I am new in ELK and I am sorry if my question was already asked.
I am facing issue by creating a query for displaying the messages which contain [error] (including the square brackets) string in the message part. I tried to escape the [ and ], but I had no success. The result always displays all the messages which contain the string error, it does not matter if there are no square brackets.
Is there any solution for that?

[ ] are reserved characters and must be escaped via backslashes \\[. https://www.elastic.co/guide/en/elasticsearch/reference/current/query-dsl-query-string-query.html#_reserved_characters
How do you escape them?

Hello @Mikhail_Shustov,
Thank you for your replay.
Yes, I tried.
On request:

GET /filebeat-2020.03.25/_search
{
"query" : {
"query_string" : {
"query" : "\[error\]",
"fields" : ["message"]
}
}
}

I still see in the output messages like:

'message" : "[INFO ] 2020-03-25T07:55:17,624Z [flow-worker] statemachine.StaffedFlowHospital.flowErrored - Flow [b06d70c9-a175-46d5-b3ec-d1dca838fe6a] error allowed to propagate'

Sorry, the query above is with double \.
Is not visible in the post, but I am executing it with double \.

Hello @Mikhail_Shustov,

Any ideas what is causing that issue.
I tried with an older version of ELK, the result is the same.

Thanks.

If your field is a text field any contents will have been chopped into individual words in a search index. This process is called "analysis" and the default configuration uses the "standard" Analyzer optimised for text like this comment. Analyzers typically throw away punctuation and lowercase words. You can see what effects they have using the _analyze api:

GET /_analyze
{
  "analyzer":"standard",
  "text":"[error] Something happened."
}

This produces this output:

{
  "tokens" : [
	{
	  "token" : "error",
	  "start_offset" : 1,
	  "end_offset" : 6,
	  "type" : "<ALPHANUM>",
	  "position" : 0
	},
	{
	  "token" : "something",
	  "start_offset" : 8,
	  "end_offset" : 17,
	  "type" : "<ALPHANUM>",
	  "position" : 1
	},
	{
	  "token" : "happened",
	  "start_offset" : 18,
	  "end_offset" : 26,
	  "type" : "<ALPHANUM>",
	  "position" : 2
	}
  ]
}

Note that the tokens put in the index are stripped of punctuation - including the square brackets so you cannot search for a square bracket because they are not in the index.

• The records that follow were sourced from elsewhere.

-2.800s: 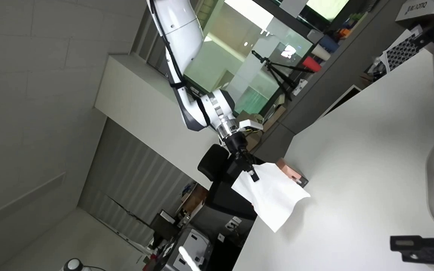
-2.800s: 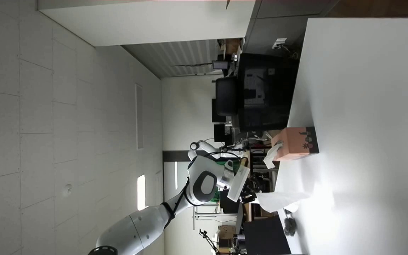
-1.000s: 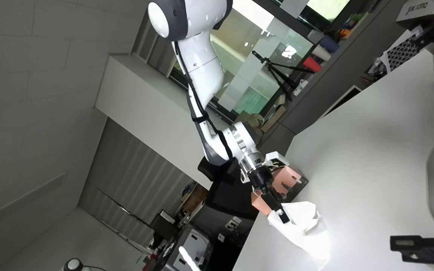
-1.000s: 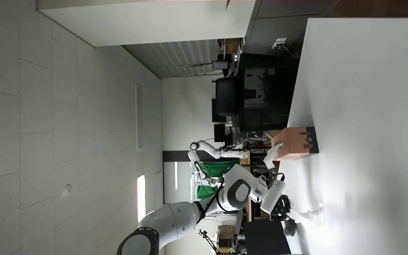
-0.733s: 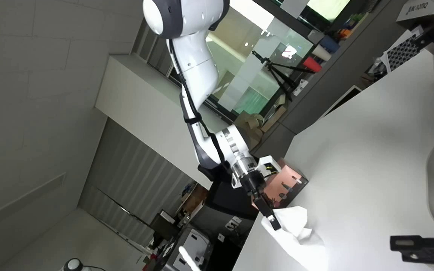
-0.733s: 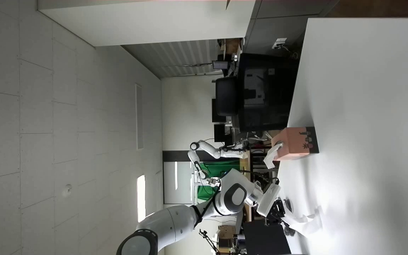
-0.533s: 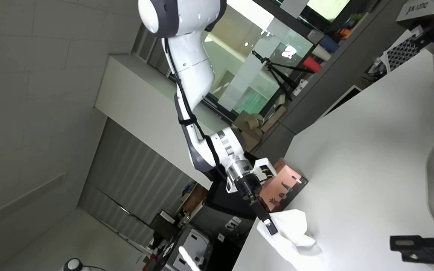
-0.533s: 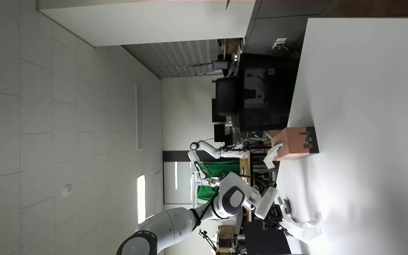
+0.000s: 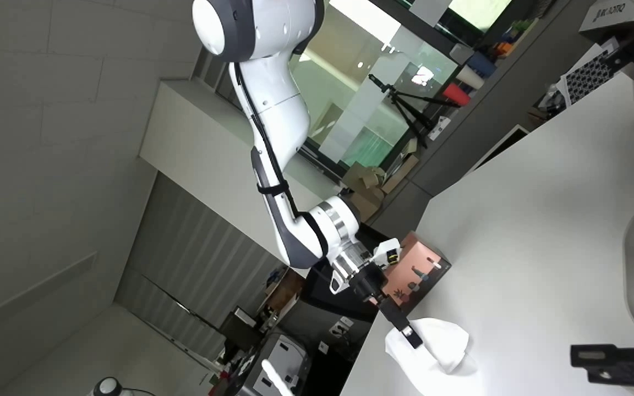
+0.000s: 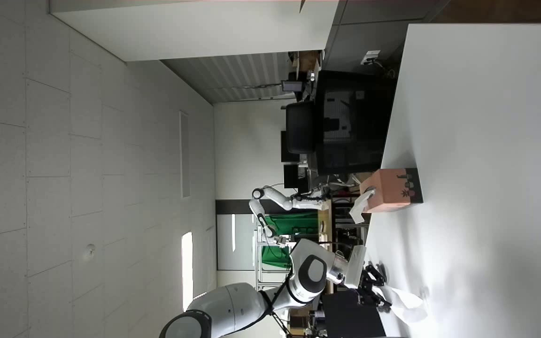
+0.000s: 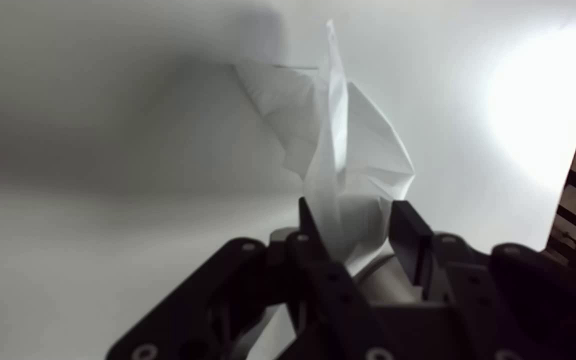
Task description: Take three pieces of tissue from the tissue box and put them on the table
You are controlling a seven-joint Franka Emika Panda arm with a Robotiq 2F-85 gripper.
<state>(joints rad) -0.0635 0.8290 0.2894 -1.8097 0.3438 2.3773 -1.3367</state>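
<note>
Much of the table (image 10: 486, 117) is plain white, flaring to glare at one side in the wrist view and softly shadowed beside the tissue (image 11: 288, 102). That tissue, crumpled, sits at the gripper (image 11: 350, 215), whose jaws stand spread with folds of it between them; white on white, its far side fades, and I cannot tell how much of it rests on the table. The box (image 10: 388, 188) stands upright near the table's edge in both exterior views, apart from the gripper, and another tissue (image 10: 359, 206) pokes from its top. Beyond, the room holds white robot arms (image 10: 277, 197), a green cloth (image 10: 294, 224), a tripod (image 9: 391, 92) before glass (image 9: 350, 66), and a pale panelled ceiling (image 10: 111, 141) with a bright strip (image 10: 187, 267).
</note>
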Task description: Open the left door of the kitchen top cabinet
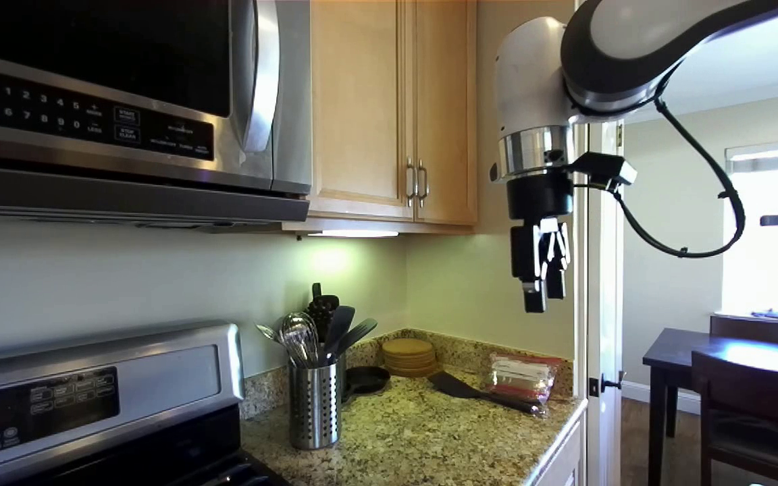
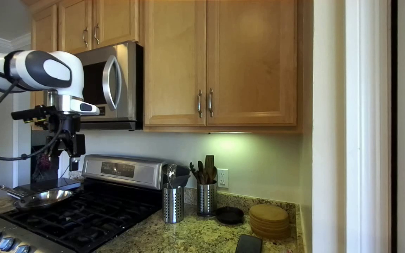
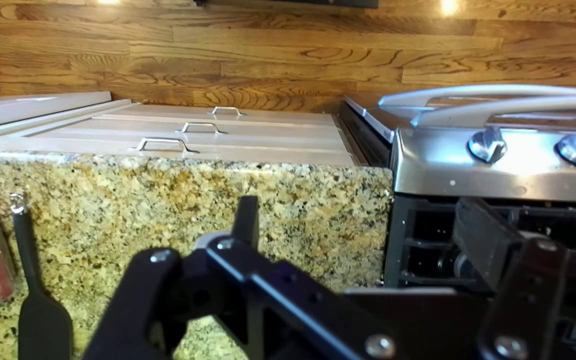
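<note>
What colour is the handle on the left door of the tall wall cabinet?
Silver; the handle shows best in an exterior view.

In both exterior views, a white strip light [image 1: 355, 233] under the honey-maple wood wall cabinet [image 2: 220, 66] casts a greenish glow on the pale painted wall [image 2: 258, 161]. A bright rectangular window [image 1: 754, 250] is overexposed (almost pure white). In the wrist view, glare spots the brown wood-plank floor [image 3: 268, 50]; the black jointed end effector [image 3: 360, 220] is nearly silhouetted.

Speckled counter [image 1: 402, 432]: two perforated steel canisters [image 2: 173, 207], black pan [image 2: 230, 215], round tan stack [image 2: 270, 225], dark spatula [image 1: 455, 385], plastic packet [image 1: 523, 376].
</note>
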Controlling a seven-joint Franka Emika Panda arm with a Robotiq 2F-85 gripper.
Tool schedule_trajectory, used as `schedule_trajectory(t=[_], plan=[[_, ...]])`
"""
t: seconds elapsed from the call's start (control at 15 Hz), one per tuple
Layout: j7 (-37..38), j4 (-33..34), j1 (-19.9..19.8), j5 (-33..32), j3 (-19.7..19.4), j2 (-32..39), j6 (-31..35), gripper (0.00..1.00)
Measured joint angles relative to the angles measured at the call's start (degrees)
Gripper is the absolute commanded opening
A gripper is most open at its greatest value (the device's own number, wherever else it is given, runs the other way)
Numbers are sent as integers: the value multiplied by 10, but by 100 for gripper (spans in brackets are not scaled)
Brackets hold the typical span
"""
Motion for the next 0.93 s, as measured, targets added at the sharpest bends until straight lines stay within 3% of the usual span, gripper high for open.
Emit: schedule_trajectory(t=[0.33, 0.93], plan=[[46, 36, -3, -27, 2, 64, 86, 100], [77, 67, -5, -48, 7, 84, 91, 100]])
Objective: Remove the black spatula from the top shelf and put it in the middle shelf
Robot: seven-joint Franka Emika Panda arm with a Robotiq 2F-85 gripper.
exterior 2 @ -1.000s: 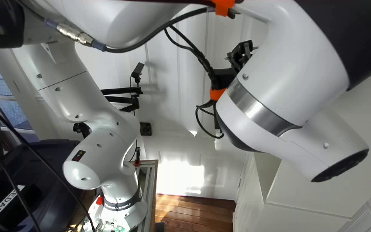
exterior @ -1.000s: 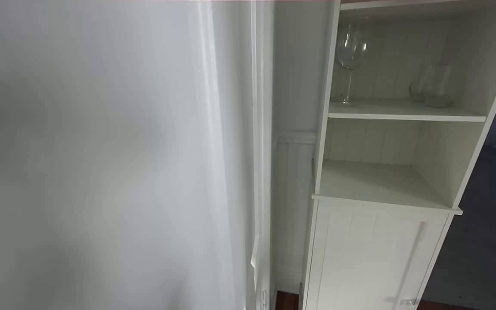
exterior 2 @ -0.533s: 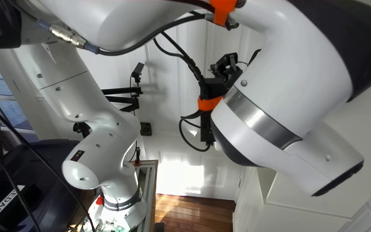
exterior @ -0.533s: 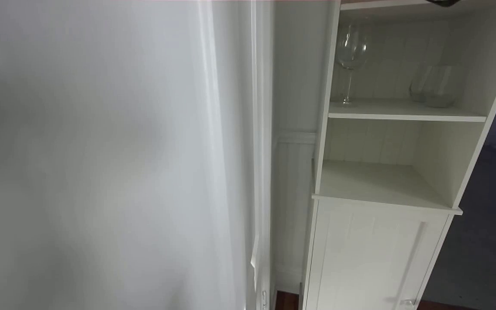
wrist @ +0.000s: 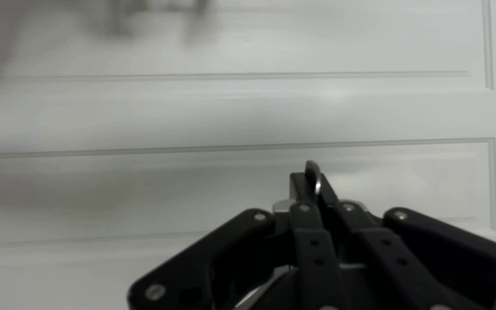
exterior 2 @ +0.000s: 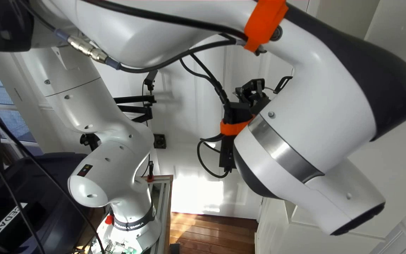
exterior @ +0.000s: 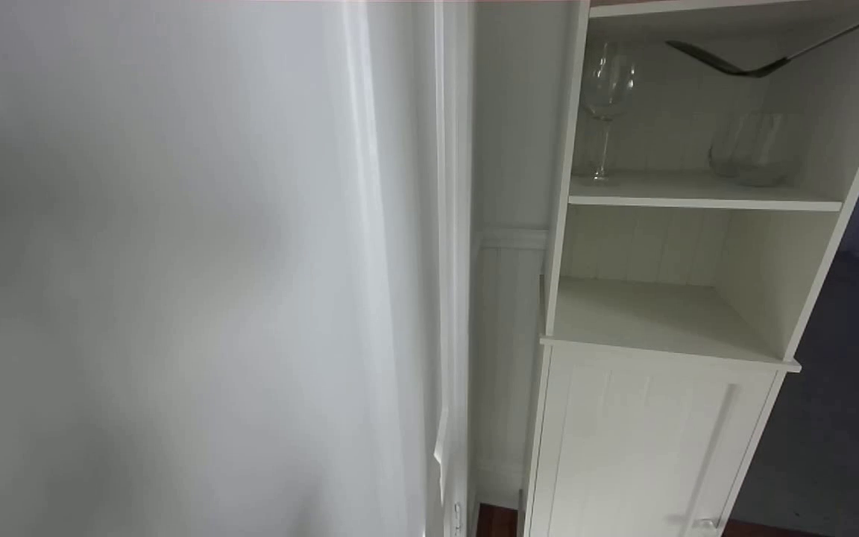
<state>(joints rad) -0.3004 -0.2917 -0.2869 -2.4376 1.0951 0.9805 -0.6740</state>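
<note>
A stemmed wine glass (exterior: 606, 112) stands near the left edge of the middle shelf (exterior: 705, 202); rightward, above shelf level, hangs the black spatula (exterior: 754, 72), handle (wrist: 312, 174) pinched in my hand (wrist: 315, 193). I judge this the carry; next: ease it in, avoiding the stemless glass (exterior: 761, 153).

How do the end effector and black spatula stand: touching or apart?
Touching. The wrist view shows it: the end effector is closed on the black spatula, its silver handle pinched between the fingertips.
</note>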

You can modify your choice of analyzer to a less aggressive one that preserves the brackets in the index but I expect a better approach is to pre-process the docs so that the log level (warn/error/debug etc) is a separate structured keyword field in your JSON docs. This structured field would allow you to display analytic charts summarising logs by type etc.
You can pre-process your docs in any number of ways:

  • using regex patterns in custom client code
  • using logstash or other forms of ETL tool (many of which recognise common log formats)
  • using ingest-pipelines

Hello @Mark_Harwood,

Thank you for your answer.
I solved the issue by using filters in logstash. The solution was to add a new field depending on the string "[ERROR]" in the message part.

Thanks,
Tihomir

1 Like

This topic was automatically closed 28 days after the last reply. New replies are no longer allowed.